Excerpted data:
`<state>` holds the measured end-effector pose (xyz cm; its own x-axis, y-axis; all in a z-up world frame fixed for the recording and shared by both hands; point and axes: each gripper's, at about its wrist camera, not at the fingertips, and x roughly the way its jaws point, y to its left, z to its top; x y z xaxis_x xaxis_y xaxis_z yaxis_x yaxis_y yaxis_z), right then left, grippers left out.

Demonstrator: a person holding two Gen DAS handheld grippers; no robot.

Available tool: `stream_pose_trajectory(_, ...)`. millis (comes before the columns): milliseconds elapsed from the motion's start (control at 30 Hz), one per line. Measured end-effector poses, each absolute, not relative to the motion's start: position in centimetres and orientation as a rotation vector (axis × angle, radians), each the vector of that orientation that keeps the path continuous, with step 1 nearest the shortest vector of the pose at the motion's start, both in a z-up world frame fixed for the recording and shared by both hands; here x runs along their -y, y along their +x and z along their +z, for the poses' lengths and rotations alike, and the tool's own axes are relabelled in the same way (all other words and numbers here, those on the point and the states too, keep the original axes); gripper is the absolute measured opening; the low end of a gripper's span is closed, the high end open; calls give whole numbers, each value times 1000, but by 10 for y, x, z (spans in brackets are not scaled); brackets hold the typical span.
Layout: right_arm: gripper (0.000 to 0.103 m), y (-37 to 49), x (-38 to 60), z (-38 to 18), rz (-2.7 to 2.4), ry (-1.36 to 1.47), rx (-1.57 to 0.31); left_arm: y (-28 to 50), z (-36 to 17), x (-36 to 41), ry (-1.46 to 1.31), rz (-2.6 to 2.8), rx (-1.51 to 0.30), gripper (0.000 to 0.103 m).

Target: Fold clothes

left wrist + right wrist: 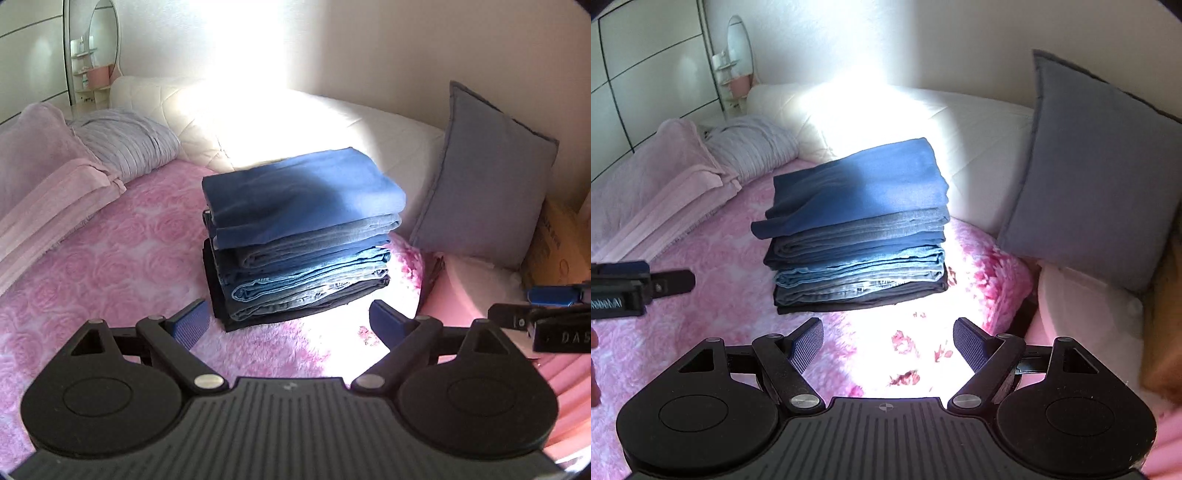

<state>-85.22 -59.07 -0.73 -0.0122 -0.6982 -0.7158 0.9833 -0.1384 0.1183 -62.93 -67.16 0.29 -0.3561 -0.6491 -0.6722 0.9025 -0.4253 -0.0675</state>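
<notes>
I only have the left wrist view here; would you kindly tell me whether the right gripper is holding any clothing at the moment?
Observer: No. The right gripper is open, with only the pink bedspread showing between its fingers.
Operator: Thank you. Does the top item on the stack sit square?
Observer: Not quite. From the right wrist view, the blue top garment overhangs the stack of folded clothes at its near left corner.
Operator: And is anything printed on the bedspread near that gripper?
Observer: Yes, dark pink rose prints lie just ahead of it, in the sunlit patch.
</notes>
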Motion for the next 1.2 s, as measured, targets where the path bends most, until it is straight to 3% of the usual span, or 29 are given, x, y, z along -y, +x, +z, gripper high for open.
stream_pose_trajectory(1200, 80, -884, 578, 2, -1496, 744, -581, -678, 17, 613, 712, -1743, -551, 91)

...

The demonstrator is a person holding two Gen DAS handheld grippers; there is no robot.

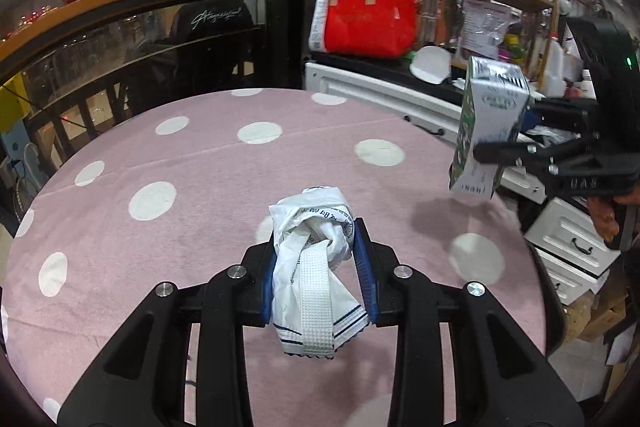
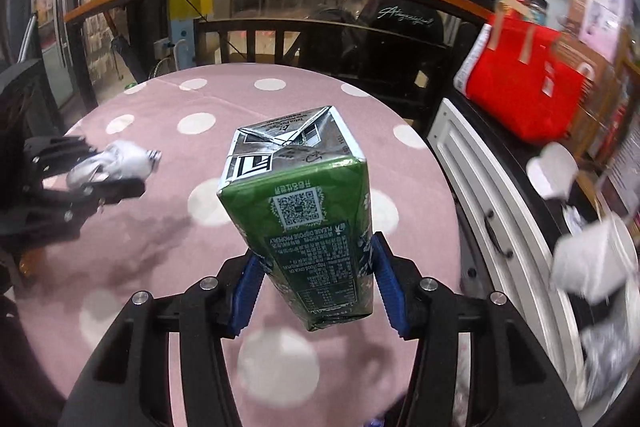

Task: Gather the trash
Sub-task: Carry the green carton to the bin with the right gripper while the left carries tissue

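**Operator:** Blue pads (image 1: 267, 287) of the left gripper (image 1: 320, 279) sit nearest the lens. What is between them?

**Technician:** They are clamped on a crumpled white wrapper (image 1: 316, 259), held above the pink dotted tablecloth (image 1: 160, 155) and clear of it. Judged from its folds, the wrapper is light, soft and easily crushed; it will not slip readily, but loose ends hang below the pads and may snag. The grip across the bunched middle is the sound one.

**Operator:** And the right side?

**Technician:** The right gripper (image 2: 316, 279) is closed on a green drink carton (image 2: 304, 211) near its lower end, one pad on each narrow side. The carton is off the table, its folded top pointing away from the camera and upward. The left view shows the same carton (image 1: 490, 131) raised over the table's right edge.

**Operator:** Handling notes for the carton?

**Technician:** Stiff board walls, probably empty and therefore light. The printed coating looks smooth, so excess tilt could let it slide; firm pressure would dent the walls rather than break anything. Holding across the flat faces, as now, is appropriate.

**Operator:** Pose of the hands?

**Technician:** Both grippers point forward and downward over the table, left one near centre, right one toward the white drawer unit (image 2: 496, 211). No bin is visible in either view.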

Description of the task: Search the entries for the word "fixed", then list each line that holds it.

Response box:
`<state>` holds the measured end-effector pose (xyz cm; its own x-axis, y-axis; all in a z-up world frame fixed for the recording and shared by both hands; point and axes: each gripper's, at about its wrist camera, not at the fingertips, and x roughly the way its jaws point, y to its left, z to its top; x y z xaxis_x xaxis_y xaxis_z yaxis_x yaxis_y yaxis_z), right then left, grippers left out.
Available tool: `stream_pose_trajectory(_, ...)`. millis (comes before the columns): milliseconds elapsed from the motion's start (control at 30 Hz), one per line. Measured end-effector poses, each absolute, not relative to the motion's start: position in centimetres and orientation as a rotation vector (axis × angle, radians), each the vector of that orientation that keeps the path continuous, with step 1 nearest the shortest vector of the pose at the motion's start, both in a z-up world frame fixed for the recording and shared by both hands; here x runs along their -y, y along their +x and z along their +z, for the poses' lengths and rotations alike, and the tool's own axes are relabelled in the same way (all other words and numbers here, those on the point and the states too, keep the original axes); gripper is the absolute measured opening; the low end of a gripper's span is closed, the high end open; calls give whole numbers, each value times 1000, but by 10 for y, x, z (spans in brackets are not scaled); brackets hold the typical span.

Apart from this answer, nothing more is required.